O Silêncio

Na fazenda Morro Verde, encravada na zona rural de Ibirataia, a vida sempre se manifestou em abundância. O verde não era apenas cor: era res...



Na fazenda Morro Verde, encravada na zona rural de Ibirataia, a vida sempre se manifestou em abundância. O verde não era apenas cor: era respiração. O canto dos pássaros marcava o tempo, o bater das asas riscava o céu, e o som dos macacos ecoava como riso solto entre as árvores antigas. Ali, tudo pulsava. Até que um dia, sem aviso, uma nuvem cinza desceu sobre aquele chão fértil, não vinda do céu, mas erguida pelas mãos frias dos poderosos da lei.

Dona Nicézia, mulher de idade avançada e coração ainda mais vasto, viu o mundo que construíra com amor se desfazer diante dos seus olhos cansados. Seus fios brancos, marcados pelo tempo e pela ternura, não foram respeitados. O que lhe davam motivo para acordar, respirar e existir foi arrancado sem dó, sem piedade, sem escuta. Um a um, os animais que cuidara como filhos foram levados sob o peso de uma justificativa seca chamada “ilegalidade”. Macacos, araras, jacarés — vidas que não eram posse, mas companhia; não eram fauna, mas afeto. Foram separados dos braços que os acolhiam, do olhar que os entendia, do amor que nunca exigiu nada em troca.

Depois disso, a fazenda silenciou.

O Natal chegou à cidade. As ruas se cobriram de luzes, o comércio se encheu de cores, árvores enfeitadas, vitrines brilhantes e promessas de alegria. Tudo reluzia. Mas, em Morro Verde, nenhuma luz alcançava o escuro que se instalara. Nenhum enfeite preenchia o espaço deixado pelos cantos, pelos passos leves, pelos ruídos vivos da natureza. O que restou foi um vazio pesado, uma solidão que se sentava ao lado da cama e não ia embora.

Como escreveu Mário Quintana em seu Poema Esperança: “Ela lhes dirá bem devagarinho, para que não esqueçam: — O meu nome é ES-PE-RAN-ÇA...”. Mas, para Dona Nicézia, a esperança começou a se dissolver com os dias. Escorreu pelos dedos junto com a fome, a sede e a vontade de levantar. Sem o som dos pássaros ao amanhecer, sem as macaquices que faziam rir o coração, o silêncio se tornou ensurdecedor. Um silêncio que gritava mais alto do que qualquer palavra e que o coração, já cansado, não conseguiu suportar.

Pararam as pisadas suaves pela terra, cessaram as conversas murmuradas com os animais, calaram-se as histórias do existir. E o que restou? Apenas o eco do que foi. Apenas o vazio e a saudade.
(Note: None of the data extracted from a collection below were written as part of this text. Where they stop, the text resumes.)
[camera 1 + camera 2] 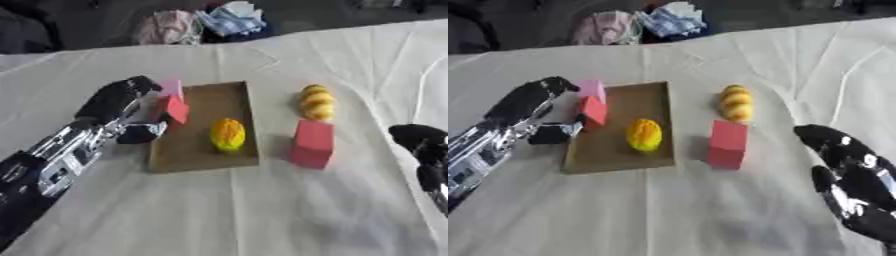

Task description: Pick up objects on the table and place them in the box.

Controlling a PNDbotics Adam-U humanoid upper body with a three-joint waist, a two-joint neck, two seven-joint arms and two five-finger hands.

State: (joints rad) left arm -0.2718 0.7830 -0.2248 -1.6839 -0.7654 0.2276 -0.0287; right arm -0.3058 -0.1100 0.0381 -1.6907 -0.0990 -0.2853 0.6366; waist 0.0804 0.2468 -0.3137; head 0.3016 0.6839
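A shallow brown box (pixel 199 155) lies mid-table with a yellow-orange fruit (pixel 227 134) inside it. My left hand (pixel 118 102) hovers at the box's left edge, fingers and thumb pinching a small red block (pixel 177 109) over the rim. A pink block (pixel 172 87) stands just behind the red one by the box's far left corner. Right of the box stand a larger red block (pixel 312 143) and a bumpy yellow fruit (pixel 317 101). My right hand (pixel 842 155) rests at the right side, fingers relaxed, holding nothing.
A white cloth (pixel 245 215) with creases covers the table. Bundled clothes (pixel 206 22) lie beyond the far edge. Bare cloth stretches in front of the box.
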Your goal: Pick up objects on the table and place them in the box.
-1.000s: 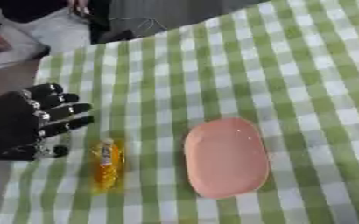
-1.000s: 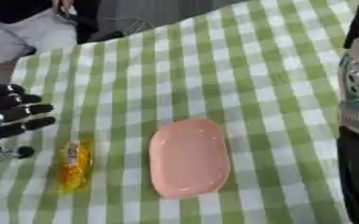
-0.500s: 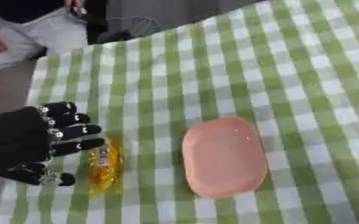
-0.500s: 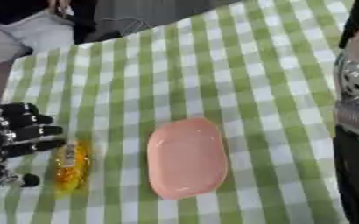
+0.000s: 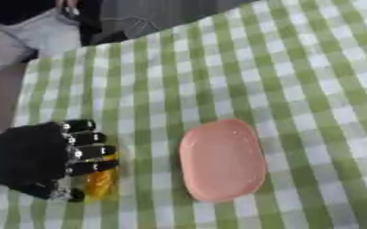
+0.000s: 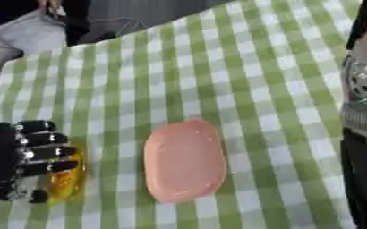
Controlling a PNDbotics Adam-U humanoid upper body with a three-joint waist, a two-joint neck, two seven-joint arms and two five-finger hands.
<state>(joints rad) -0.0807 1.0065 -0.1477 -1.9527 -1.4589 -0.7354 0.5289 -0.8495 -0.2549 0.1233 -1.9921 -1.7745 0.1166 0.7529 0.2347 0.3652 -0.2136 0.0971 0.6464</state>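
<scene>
A small yellow-orange packet [image 6: 67,179] lies on the green-and-white checked tablecloth [image 5: 218,76] at the lower left. My black left hand [image 5: 34,163] hovers over the packet's left side. Its fingers [image 5: 92,153] stretch across the packet's top, and the thumb [image 5: 61,194] sits low beside the packet's near end. The fingers are only slightly bent and do not close round the packet. A pink oval dish [image 5: 222,159] lies flat just right of the packet, apart from the hand. My right hand does not show.
My right forearm [image 6: 364,112], black with a silver joint, hangs along the right edge of the right eye view. A person in grey sits beyond the far-left table edge [image 5: 30,36]. No box shows in either view.
My left hand has moved down and to the right from beside the packet until its fingers cover the packet's top. The pink dish has stayed put.
</scene>
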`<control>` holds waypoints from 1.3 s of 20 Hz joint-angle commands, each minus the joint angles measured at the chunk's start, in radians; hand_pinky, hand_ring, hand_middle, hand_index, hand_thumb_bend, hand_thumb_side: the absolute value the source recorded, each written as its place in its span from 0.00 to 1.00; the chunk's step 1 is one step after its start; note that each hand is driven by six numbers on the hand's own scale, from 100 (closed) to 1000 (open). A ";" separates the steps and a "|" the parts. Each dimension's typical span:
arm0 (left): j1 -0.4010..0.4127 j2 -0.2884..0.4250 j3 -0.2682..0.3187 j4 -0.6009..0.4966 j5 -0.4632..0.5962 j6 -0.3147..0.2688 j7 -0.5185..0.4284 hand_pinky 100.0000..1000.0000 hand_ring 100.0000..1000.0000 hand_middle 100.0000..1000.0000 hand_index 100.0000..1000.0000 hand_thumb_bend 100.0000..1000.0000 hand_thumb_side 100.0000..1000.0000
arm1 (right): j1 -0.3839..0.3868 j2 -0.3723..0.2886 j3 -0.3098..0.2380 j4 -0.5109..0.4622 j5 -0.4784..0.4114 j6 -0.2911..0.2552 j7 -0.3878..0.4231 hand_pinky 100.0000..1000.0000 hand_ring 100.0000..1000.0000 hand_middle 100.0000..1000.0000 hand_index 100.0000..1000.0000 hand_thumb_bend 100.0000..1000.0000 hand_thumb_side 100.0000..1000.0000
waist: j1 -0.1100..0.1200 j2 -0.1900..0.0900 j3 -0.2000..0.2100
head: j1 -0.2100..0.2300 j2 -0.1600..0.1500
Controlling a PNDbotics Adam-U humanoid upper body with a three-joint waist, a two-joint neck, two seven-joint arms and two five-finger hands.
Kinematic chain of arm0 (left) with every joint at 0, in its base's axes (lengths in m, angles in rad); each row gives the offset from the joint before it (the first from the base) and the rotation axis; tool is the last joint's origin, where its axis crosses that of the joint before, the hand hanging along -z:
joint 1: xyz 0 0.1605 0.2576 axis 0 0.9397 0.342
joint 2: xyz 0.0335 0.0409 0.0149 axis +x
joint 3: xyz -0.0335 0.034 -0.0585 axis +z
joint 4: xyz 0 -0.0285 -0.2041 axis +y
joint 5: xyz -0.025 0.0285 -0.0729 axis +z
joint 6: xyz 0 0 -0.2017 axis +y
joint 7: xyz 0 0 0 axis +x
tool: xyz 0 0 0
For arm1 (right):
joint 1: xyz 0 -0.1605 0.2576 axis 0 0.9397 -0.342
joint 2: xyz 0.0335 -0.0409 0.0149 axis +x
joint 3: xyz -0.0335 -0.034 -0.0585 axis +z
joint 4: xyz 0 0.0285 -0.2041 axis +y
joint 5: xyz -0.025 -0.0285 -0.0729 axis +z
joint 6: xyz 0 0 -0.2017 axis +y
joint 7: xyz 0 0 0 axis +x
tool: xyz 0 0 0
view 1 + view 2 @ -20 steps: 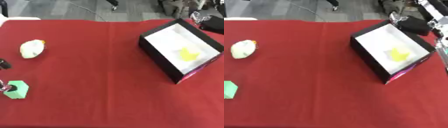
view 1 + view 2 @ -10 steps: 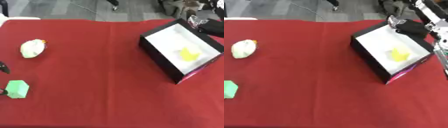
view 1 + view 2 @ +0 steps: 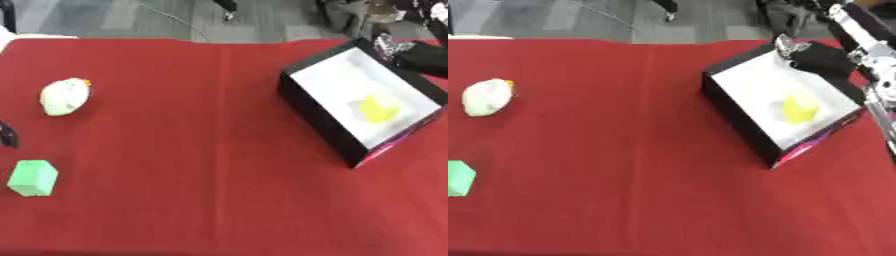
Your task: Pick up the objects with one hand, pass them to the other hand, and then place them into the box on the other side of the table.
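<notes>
Red-clothed counter (image 3: 201, 165), grey floor beyond the far edge. Lay at the left: a white egg-shaped toy (image 3: 65, 96) with an orange tip, and nearer, a green block (image 3: 32, 177). Stood at the right, a black box (image 3: 750, 125) — white inside, holding a yellow piece (image 3: 799, 110). Hung over its far corner, right hand (image 3: 820, 57) — fingers' state could not be told. Showed only a dark tip of the left hand (image 3: 8, 135) at the left edge.

Black right hand (image 3: 820, 59), silver-jointed arm (image 3: 866, 42)
</notes>
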 commanded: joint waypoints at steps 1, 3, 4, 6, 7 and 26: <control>-0.020 0.020 0.006 -0.005 0.038 0.007 0.035 0.95 0.90 0.79 0.85 0.60 0.00 | -0.009 -0.015 -0.007 -0.001 0.005 0.000 0.005 1.00 1.00 0.89 0.98 0.00 0.46 | 0.002 -0.022 0.000 | -0.001 0.004; -0.023 0.014 0.001 -0.001 0.035 0.013 0.052 0.95 0.90 0.79 0.85 0.60 0.00 | -0.008 -0.013 -0.007 0.001 0.006 0.000 0.007 1.00 1.00 0.89 0.98 0.00 0.46 | 0.003 -0.022 0.000 | 0.000 0.002; -0.025 0.010 -0.002 0.003 0.029 0.014 0.060 0.95 0.90 0.79 0.85 0.59 0.00 | -0.008 -0.012 -0.007 0.003 0.007 0.000 0.008 1.00 1.00 0.89 0.98 0.00 0.46 | 0.003 -0.023 -0.001 | 0.000 0.002; -0.028 -0.001 -0.008 0.015 0.017 0.014 0.073 0.94 0.90 0.79 0.85 0.58 0.00 | -0.007 -0.010 -0.007 0.004 0.008 -0.001 0.009 1.00 1.00 0.89 0.98 0.00 0.46 | 0.003 -0.023 -0.002 | 0.000 0.001; -0.029 -0.008 -0.012 0.022 0.013 0.015 0.077 0.94 0.90 0.79 0.85 0.58 0.00 | -0.007 -0.010 -0.008 0.005 0.008 -0.001 0.009 1.00 1.00 0.89 0.98 0.00 0.46 | 0.003 -0.023 -0.003 | 0.000 0.001; -0.036 -0.037 -0.031 0.037 0.043 0.030 0.020 0.85 0.80 0.64 0.61 0.23 0.00 | -0.002 -0.011 -0.011 0.017 0.009 -0.004 0.004 1.00 1.00 0.89 0.99 0.00 0.46 | 0.001 -0.026 -0.002 | 0.006 0.001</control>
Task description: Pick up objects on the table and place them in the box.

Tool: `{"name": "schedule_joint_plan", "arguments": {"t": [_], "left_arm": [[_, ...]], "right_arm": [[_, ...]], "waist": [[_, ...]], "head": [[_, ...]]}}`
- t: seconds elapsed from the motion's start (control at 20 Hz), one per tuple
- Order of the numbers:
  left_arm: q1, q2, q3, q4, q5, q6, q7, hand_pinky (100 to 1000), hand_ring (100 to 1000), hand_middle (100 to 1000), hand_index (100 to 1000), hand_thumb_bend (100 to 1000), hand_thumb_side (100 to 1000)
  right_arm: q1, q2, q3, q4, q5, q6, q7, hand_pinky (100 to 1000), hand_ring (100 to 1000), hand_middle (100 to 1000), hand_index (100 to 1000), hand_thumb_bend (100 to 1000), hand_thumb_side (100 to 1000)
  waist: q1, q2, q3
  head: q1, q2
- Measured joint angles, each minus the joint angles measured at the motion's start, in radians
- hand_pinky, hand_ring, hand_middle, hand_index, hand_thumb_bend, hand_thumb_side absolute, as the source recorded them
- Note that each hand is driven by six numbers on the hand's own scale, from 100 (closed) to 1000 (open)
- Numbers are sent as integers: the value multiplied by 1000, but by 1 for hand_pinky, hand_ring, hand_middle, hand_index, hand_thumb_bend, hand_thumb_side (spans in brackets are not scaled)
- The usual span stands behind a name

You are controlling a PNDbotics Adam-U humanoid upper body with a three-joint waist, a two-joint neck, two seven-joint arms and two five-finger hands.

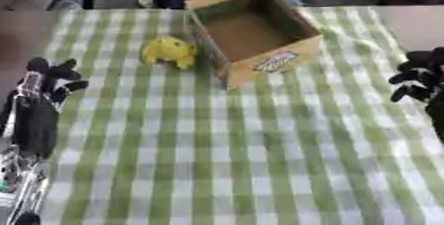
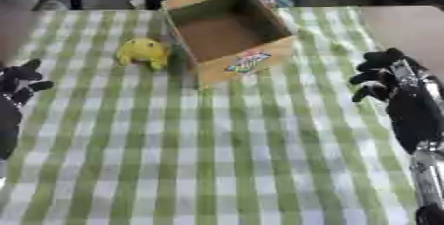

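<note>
While the yellow toy point(image 1: 169, 51) lies on the green-and-white checked cloth point(image 1: 225, 159) of the worktop, just left of the cardboard box point(image 1: 251, 33), neither hand holds anything, so the step in hand looks like the approach before a pick. The box stands open at the far middle of the worktop, tilted askew to the cloth's stripes, and its inside appears bare, which suggests that the placing has not been done for this toy. The toy sits very close to the box's left wall; whether the 2 touch cannot be told.

The left hand point(image 1: 48, 78) shows at the left edge, well apart from the toy and nearer than it, with its fingers pointing up toward the far side and spread loosely. The right hand point(image 2: 386, 78) shows at the right edge, level with the near corner of the box, its fingers partly curled but closed on nothing.

Since the toy lies on the left side, the next move probably calls for the left hand to reach far and right, come down over the toy, close around it, then lift it over the box's left wall.
</note>
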Motion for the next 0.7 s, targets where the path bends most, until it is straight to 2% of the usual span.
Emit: {"name": "schedule_joint_plan", "arguments": {"t": [0.7], "left_arm": [[0, 2, 0, -1, 0, 1, -1, 717, 907, 506, 533, 100, 790]], "right_arm": [[0, 0, 0, 0, 0, 0, 0, 400, 566, 564, 695, 100, 660]], "waist": [[1, 0, -1]], "head": [[0, 0]]}}
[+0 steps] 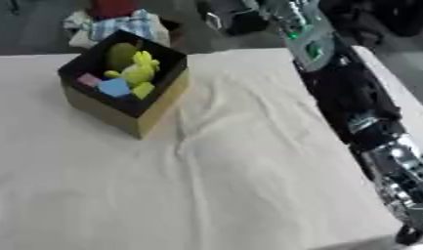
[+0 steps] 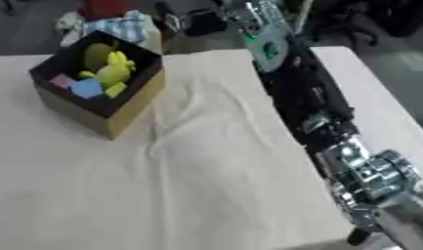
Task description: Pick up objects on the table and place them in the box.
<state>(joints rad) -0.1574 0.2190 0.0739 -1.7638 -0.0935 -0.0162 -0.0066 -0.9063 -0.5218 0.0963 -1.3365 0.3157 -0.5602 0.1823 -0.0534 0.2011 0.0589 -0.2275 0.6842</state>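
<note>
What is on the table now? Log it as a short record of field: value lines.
surface: table covered with wrinkled cream cloth
container: open square cardboard box with black lining, at far left
box contents: yellow-green soft toy, blue block, pink block
loose objects on cloth: none visible
right arm: black and silver robot arm along the right edge
right hand: not visible
left hand: not visible

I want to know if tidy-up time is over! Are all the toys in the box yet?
It looks nearly or fully done. The box already holds a yellow-green toy, a blue block and a pink block. Nothing is being carried: only the right arm shows, lying along the cloth's right side. No loose toy shows on the white cloth, so nothing visible is left.
</note>
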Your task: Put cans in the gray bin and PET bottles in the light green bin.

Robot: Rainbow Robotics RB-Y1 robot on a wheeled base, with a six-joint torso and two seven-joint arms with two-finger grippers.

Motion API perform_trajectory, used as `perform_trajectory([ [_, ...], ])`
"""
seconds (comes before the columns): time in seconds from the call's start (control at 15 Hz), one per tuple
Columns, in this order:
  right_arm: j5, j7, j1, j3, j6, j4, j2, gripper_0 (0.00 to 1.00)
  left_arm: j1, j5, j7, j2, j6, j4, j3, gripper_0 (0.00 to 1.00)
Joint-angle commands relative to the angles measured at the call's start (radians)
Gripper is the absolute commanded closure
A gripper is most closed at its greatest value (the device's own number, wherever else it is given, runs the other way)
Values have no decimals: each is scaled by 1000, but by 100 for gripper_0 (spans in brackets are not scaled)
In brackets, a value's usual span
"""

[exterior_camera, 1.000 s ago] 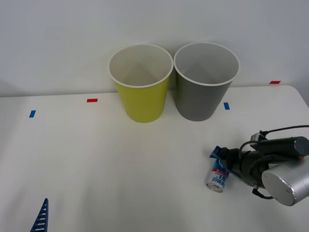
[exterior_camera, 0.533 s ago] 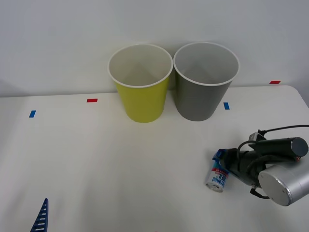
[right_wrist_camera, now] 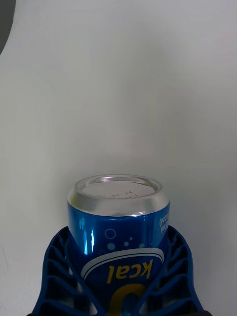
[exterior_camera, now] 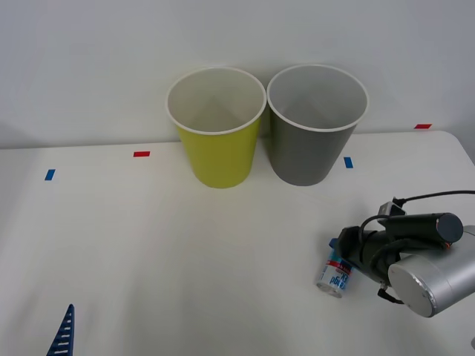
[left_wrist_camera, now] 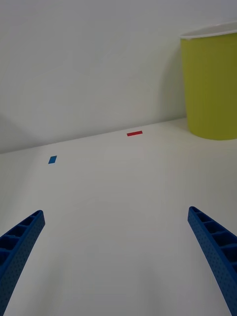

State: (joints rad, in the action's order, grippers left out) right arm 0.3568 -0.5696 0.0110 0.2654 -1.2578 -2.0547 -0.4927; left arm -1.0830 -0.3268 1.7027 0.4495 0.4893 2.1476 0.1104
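A small blue can with silver ends lies on its side on the white table at the front right. My right gripper is shut on the can, and its blue fingers bow around both sides of it. The light green bin and the gray bin stand upright side by side at the back, both with nothing visible inside. My left gripper hangs open over bare table at the front left, far from the can. PET bottles are out of view.
Small blue tape marks and red tape marks lie on the table near the back wall. The light green bin stands well beyond my left gripper. The table's right edge runs close to my right arm.
My right arm has shifted slightly left and toward the front, and its fingers have closed in on the can, which moved a little with them. The left arm has not moved.
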Motion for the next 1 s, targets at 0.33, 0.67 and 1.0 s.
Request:
perform_trajectory([
  [0.33, -24, -294, -52, -67, 15, -91, 55, 100, 0, 0, 0, 0, 0, 0, 0, 0],
  [0.67, -79, -648, -123, -137, 57, -174, 141, 100, 0, 0, 0, 0, 0, 0, 0, 0],
  [1.0, -142, -952, -131, -150, 83, -209, 223, 100, 0, 0, 0, 0, 0, 0, 0, 0],
])
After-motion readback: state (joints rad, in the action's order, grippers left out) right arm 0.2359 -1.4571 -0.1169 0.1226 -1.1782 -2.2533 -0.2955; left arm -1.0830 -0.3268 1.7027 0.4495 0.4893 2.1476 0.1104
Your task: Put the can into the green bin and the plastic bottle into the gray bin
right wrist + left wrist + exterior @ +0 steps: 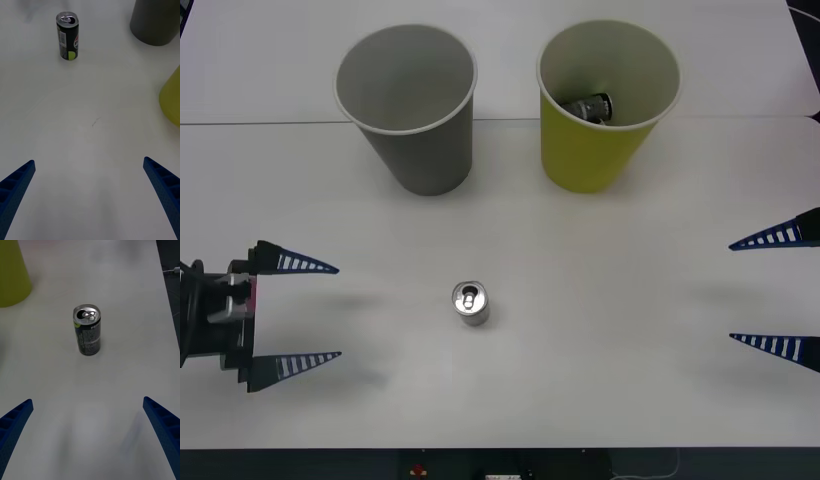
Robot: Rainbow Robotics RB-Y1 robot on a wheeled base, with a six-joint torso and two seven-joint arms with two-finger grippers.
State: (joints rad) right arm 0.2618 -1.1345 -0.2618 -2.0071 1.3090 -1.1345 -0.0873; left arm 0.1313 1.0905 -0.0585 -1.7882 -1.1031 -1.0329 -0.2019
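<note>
Can [470, 303] upright mid-table, axis vertical, between both spread-fingered grippers; left gripper [298, 312] nearer than right gripper [768, 291]; green bin [605, 150] beyond.

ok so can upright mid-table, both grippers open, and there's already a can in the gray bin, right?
Wrong bin. The front view shows the gray bin empty; the dark can-like object lies in the green bin. The rest holds: the can stands upright mid-table, and the left gripper and right gripper are open.
</note>
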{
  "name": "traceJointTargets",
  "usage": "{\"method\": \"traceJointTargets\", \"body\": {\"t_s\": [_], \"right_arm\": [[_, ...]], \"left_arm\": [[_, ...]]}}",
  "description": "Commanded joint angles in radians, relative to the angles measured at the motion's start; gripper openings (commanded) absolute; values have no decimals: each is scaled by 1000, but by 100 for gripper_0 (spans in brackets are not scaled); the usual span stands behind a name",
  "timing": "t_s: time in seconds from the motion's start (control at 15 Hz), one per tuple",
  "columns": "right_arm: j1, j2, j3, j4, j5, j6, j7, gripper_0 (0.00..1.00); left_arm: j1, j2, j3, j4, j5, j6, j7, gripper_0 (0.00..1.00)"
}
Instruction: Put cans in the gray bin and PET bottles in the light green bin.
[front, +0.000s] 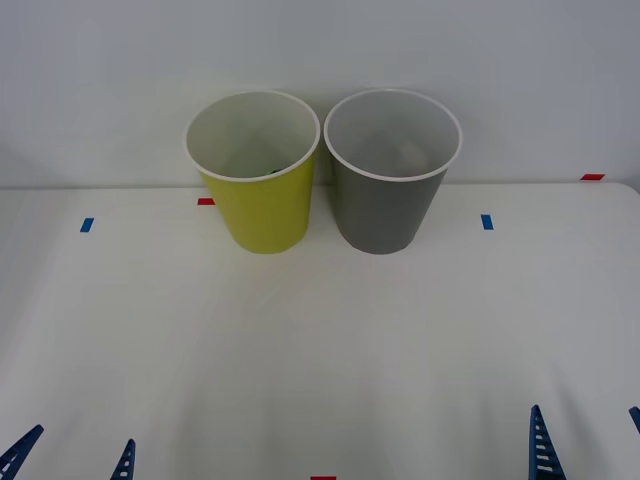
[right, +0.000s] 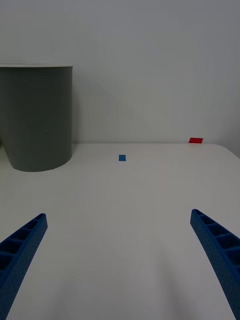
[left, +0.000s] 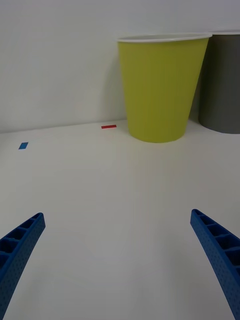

Uma ligação, uma mensagem, um ato distante e impessoal foi suficiente para afastar uma senhora de suas alegrias e antecipar o fim. A morte não queria levá-la naquele momento, mas, diante de tamanha melancolia, não teve escolha. A tristeza abriu a porta. E lá, nos mais altos céus, de braços abertos, os anjos a receberam. Toda a dor ficou para trás, dissolvida no infinito.

Aqui na terra, na fazenda Morro Verde, ficou o silêncio — pesado, profundo, quase palpável. Ficaram as lembranças e a saudade. Não é um adeus. É apenas um até logo, sussurrado entre árvores que ainda se lembram do amor que ali viveu.